OKLAHOMA CITY (AP) _ Glenn Sheppard rushed downtown when he felt the explosion and saw the plume of smoke rising above the federal building.

He took off toward the chaos after parking his car a few blocks away, and soon he was pulling out bloodied bodies and giving survivors first aid.

Memories of that day eight years ago aren't quick to fade, partly because he won't let them. Even from the Sinai Peninsula, where Sgt. 1st Class Sheppard is on a six-month peacekeeping mission with the Oklahoma Army National Guard, he thinks of the 168 people killed in the April 19, 1995, bombing of the Alfred P. Murrah Federal Building.

He and 109 fellow reservists and soldiers from the United States and other countries trekked a 26.2-mile route across the Egyptian desert as part of the Oklahoma City Memorial Marathon.

Their times _ sent in from 6,835 miles away _ will be counted with the results of Sunday's race in downtown Oklahoma City.

``Life is like a race _ you keep running until you get to the end, which is the victory lane,'' Sheppard said Wednesday from South Camp in Sinai, Egypt. ``These people didn't get a chance to finish the race so I'll run it for them.''

Sheppard, of Del City, ran the last leg of a five-person relay in the desert marathon. Members of his military police platoon met him on the last quarter-mile so they could cross the finish line together.

The platoon commander had no trouble getting his men to sign up for the race; he told them how he spent hours sorting through the rubble and 18 days providing security at a morgue for bombing victims.

``I don't want to see it go to waste,'' he said. ``What we're doing here is sort of like making sure things like that don't take place at home.''

Commanders at the Sinai's South and North camps, where soldiers monitor checkpoints to keep peace between Egypt and Israel, were quick to approve the desert marathon.

Flyers about the race and the bombing were posted across both camps. Runners included teams of active duty Army soldiers, as well as soldiers from Hungary and Italy, said Staff Sgt. Darren Heusel.

``The word just kind of spread like wildfire,'' he said.

The morning of the race, held Saturday on the eighth anniversary of the blast, Chaplain Maj. Ernest Harrison of Oklahoma City prayed for the bombing victims. Overcast skies kept temperatures in the 70s as runners began the course in a barren valley of the mountainous peninsula.

In Oklahoma City, the third-annual race will begin with a sunrise ceremony under an elm tree that survived the blast. Then there will be a report about the desert marathon.
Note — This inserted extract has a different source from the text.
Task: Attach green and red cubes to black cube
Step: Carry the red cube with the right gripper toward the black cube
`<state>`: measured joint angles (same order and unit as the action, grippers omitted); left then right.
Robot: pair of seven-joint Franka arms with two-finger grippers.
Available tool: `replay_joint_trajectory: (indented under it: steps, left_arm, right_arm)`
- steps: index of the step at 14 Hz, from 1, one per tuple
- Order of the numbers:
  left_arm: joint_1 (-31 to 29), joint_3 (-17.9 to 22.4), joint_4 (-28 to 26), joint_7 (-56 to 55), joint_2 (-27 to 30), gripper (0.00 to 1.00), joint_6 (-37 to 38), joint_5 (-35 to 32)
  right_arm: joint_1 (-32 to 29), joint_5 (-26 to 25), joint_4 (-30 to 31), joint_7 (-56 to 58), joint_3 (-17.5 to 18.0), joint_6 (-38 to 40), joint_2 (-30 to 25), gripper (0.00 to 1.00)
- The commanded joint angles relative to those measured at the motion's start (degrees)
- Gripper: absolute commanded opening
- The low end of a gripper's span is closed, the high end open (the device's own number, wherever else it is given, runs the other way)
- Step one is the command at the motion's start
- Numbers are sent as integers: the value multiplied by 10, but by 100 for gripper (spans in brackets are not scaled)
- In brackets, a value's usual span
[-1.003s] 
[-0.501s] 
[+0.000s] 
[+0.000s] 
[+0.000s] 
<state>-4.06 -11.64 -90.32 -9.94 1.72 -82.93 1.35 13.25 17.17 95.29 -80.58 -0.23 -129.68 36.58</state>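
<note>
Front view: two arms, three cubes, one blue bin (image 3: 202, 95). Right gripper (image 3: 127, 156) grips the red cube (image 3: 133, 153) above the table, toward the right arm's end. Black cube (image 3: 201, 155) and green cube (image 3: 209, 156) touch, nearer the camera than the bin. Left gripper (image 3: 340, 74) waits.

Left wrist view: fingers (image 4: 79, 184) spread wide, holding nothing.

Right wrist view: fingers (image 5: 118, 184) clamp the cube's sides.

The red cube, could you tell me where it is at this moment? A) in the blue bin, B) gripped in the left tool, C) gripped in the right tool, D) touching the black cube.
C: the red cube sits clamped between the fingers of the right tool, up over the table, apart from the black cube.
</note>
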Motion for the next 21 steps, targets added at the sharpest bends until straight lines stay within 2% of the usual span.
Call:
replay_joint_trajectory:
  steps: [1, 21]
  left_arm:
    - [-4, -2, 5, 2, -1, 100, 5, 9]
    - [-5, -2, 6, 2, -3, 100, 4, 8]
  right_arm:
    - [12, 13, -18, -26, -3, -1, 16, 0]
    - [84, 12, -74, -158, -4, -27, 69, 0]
``It's one of the most amazing things in marathon history,'' said Jeff Kidder, marathon spokesman. ``Those people are over there in a war thinking about the Oklahoma City National Memorial.''

About 8,000 runners are expected to run the course in Oklahoma City, which passes 168 banners _ one for each bombing victim. Relatives and friends wearing T-shirts with their loved ones' photographs line the route.

A Northwestern University graduate student studying collective memory plans to interview participants about why they mark a national tragedy by running a marathon. The run perpetuates the memory of the bombing, said student Aaron Beim.

``The memorials are important, but are sort of meaningless until people make sense of it,'' he said.

Sheppard ran in the memorial marathon its first two years and didn't want to miss out this year, even if he had to organize his own race. He found time to train hard, finishing his 5.2-mile leg in 48 minutes and recording a team time of 4 hours, 33 minutes.

An Italian team won with a time of three hours, six minutes.

Sheppard, who hopes to return home to his wife and daughter in July, said it would have been odd not to mark the bombing anniversary.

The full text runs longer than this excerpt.